- _THE PROBLEM_
Your copy of the listing must be exact and must hold no images.

- _DATA SHOWN_
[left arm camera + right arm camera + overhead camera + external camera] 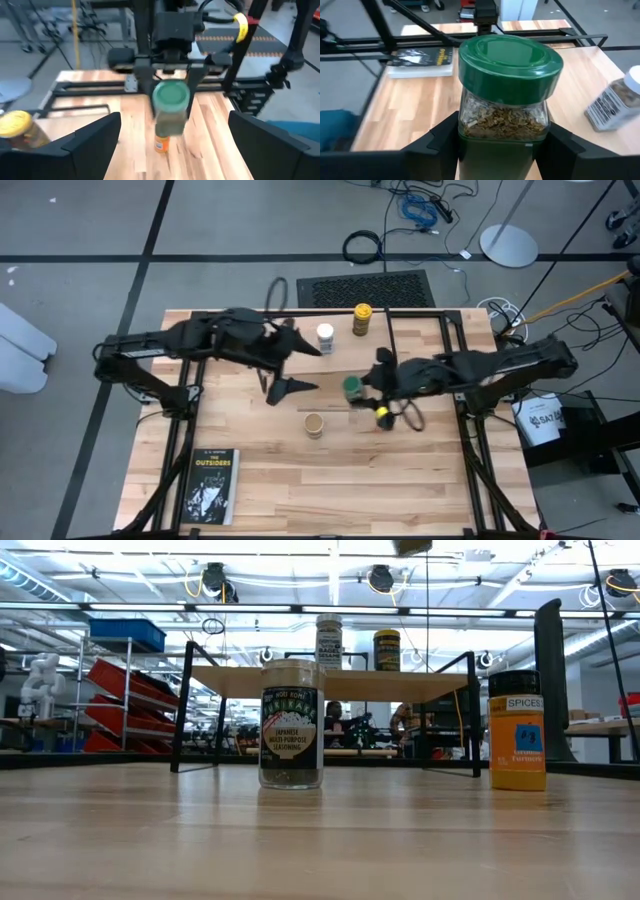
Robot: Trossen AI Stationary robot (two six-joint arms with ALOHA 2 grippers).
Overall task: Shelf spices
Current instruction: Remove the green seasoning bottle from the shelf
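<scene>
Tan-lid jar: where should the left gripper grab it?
Grip the tan-lid jar around its straight body below the lid, from the left gripper side: it stands upright and apart, and the right gripper holds the green-lid jar toward the other side.

Bright ceiling lamps point(383, 578) lit me evenly from overhead, casting only soft shadows on the table point(270, 480), while my left wrist view smeared with motion blur and my right wrist view kept the green-lidded jar point(506, 85) sharp.
</scene>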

- _EXERCISE RESULT_
[left arm camera + right arm camera + overhead camera + external camera] 
Robot: Trossen AI Stationary robot (two six-joint arms with ALOHA 2 grippers).
Overall task: Shelf spices
Current instruction: Remove the green seasoning bottle from the shelf
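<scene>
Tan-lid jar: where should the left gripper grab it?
Grip the tan-lid jar around its straight body below the lid, from the left gripper side: it stands upright and apart, and the right gripper holds the green-lid jar toward the other side.

Bright ceiling lamps point(383, 578) lit me evenly from overhead, casting only soft shadows on the table point(270, 480), while my left wrist view smeared with motion blur and my right wrist view kept the green-lidded jar point(506, 85) sharp.
</scene>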

The exercise has been carried out completely.